A single number is required: the count of lines in the following entries that include the word "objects".

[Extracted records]
-*-
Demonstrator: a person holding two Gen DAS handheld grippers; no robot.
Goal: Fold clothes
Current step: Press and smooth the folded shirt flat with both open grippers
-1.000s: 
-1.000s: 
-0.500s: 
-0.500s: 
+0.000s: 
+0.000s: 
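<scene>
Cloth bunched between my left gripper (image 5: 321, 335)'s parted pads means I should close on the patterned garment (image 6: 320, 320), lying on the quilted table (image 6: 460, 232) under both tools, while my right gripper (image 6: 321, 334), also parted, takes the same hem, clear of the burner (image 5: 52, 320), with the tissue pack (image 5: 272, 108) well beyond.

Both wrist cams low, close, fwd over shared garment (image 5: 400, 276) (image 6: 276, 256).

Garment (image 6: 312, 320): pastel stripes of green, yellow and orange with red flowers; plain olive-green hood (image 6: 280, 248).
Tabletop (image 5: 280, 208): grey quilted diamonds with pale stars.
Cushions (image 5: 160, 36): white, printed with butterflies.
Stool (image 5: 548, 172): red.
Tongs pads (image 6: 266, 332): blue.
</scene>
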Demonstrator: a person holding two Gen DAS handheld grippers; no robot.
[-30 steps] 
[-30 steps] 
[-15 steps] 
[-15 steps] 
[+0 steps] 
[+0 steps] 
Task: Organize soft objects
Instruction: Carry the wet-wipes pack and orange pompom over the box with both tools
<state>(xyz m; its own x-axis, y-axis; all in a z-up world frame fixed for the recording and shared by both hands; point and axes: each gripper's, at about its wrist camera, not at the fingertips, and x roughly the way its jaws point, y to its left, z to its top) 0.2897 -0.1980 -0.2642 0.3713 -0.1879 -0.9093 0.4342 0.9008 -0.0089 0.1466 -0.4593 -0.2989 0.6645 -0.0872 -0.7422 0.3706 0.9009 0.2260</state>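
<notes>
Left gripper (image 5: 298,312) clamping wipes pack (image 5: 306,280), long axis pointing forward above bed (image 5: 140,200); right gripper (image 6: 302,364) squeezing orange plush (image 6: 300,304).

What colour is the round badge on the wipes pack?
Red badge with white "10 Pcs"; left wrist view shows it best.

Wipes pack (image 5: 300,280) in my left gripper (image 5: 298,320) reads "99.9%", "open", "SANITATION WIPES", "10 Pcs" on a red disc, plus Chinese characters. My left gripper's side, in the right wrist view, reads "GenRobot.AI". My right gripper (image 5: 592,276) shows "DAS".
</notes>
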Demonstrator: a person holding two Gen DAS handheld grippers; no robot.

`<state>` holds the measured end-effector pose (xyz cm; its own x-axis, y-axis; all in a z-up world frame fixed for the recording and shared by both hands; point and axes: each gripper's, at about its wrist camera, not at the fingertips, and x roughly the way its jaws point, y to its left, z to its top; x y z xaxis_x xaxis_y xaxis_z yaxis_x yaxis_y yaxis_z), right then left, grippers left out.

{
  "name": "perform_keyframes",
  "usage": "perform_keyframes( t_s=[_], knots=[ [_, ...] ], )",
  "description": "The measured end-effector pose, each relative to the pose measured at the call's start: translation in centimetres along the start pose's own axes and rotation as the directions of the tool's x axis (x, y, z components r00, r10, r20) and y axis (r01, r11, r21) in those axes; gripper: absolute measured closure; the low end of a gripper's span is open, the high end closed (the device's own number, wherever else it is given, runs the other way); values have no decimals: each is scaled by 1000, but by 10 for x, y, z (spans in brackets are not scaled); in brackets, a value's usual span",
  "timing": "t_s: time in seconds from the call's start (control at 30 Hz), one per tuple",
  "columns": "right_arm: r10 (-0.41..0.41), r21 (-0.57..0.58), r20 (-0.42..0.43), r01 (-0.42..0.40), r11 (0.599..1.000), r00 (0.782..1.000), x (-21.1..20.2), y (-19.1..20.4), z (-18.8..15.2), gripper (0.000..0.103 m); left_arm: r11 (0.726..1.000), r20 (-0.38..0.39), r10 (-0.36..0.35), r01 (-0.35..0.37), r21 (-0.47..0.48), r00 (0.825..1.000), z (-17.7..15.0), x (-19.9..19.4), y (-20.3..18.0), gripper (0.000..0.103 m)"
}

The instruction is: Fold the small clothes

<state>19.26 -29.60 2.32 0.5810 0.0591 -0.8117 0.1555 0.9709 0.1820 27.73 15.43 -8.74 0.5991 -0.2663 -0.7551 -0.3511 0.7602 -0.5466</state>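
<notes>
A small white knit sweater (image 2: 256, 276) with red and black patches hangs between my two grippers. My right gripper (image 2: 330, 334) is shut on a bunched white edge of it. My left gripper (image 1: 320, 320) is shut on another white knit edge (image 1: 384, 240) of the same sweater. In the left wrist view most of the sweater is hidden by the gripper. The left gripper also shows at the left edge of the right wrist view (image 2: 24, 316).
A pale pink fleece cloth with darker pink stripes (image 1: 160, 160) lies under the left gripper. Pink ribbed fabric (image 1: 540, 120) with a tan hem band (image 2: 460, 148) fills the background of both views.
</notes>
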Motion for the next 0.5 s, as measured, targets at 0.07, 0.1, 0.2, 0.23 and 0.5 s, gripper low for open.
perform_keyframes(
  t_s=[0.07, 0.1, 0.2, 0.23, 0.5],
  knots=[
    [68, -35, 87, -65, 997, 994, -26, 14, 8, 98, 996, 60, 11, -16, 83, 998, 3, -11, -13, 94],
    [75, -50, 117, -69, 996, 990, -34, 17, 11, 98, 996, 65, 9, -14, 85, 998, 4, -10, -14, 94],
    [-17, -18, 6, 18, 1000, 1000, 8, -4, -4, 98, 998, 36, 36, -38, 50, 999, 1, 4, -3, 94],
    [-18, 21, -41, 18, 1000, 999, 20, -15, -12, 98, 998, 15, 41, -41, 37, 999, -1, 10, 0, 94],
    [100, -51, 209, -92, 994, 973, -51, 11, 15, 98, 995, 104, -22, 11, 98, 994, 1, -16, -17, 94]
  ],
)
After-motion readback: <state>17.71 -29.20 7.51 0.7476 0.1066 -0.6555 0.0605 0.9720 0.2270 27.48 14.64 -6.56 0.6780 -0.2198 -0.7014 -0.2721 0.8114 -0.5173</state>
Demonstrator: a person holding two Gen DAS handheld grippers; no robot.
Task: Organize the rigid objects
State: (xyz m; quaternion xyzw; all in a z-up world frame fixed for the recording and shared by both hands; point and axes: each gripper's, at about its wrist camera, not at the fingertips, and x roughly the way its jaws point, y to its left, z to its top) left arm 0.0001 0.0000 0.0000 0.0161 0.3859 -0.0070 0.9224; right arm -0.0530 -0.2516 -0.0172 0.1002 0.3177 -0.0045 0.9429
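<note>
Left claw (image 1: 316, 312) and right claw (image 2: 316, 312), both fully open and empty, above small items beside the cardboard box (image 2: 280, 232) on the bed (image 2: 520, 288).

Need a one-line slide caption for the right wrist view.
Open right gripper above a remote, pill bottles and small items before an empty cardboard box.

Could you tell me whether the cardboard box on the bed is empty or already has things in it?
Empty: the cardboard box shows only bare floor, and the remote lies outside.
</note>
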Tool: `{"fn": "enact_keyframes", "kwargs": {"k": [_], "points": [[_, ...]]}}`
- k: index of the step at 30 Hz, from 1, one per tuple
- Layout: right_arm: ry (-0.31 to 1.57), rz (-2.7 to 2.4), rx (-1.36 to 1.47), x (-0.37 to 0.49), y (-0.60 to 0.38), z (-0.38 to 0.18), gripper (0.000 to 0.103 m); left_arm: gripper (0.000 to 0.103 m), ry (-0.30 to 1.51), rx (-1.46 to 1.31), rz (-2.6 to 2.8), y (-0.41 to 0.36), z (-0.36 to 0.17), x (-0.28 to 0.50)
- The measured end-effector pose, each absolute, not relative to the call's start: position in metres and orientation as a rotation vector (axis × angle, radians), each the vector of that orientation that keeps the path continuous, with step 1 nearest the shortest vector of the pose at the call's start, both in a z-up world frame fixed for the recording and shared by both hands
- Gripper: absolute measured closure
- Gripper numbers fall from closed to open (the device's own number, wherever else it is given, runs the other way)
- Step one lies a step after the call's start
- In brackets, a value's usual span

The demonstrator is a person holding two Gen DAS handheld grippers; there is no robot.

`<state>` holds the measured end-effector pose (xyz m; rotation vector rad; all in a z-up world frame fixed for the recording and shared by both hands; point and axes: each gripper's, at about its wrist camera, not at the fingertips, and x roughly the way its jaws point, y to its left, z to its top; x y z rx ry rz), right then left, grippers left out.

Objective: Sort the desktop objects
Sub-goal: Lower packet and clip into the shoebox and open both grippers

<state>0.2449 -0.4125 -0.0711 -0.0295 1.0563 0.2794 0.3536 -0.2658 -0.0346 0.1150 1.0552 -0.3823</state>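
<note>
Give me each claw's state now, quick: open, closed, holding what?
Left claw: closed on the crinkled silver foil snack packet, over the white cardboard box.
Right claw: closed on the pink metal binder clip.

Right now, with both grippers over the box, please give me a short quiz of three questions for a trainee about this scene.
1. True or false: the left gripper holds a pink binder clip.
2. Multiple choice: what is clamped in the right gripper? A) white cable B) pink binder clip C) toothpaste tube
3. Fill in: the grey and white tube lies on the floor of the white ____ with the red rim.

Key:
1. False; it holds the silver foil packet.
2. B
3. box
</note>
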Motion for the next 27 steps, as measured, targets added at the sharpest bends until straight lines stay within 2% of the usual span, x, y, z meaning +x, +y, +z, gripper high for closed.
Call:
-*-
**EXPECTED ANSWER**
3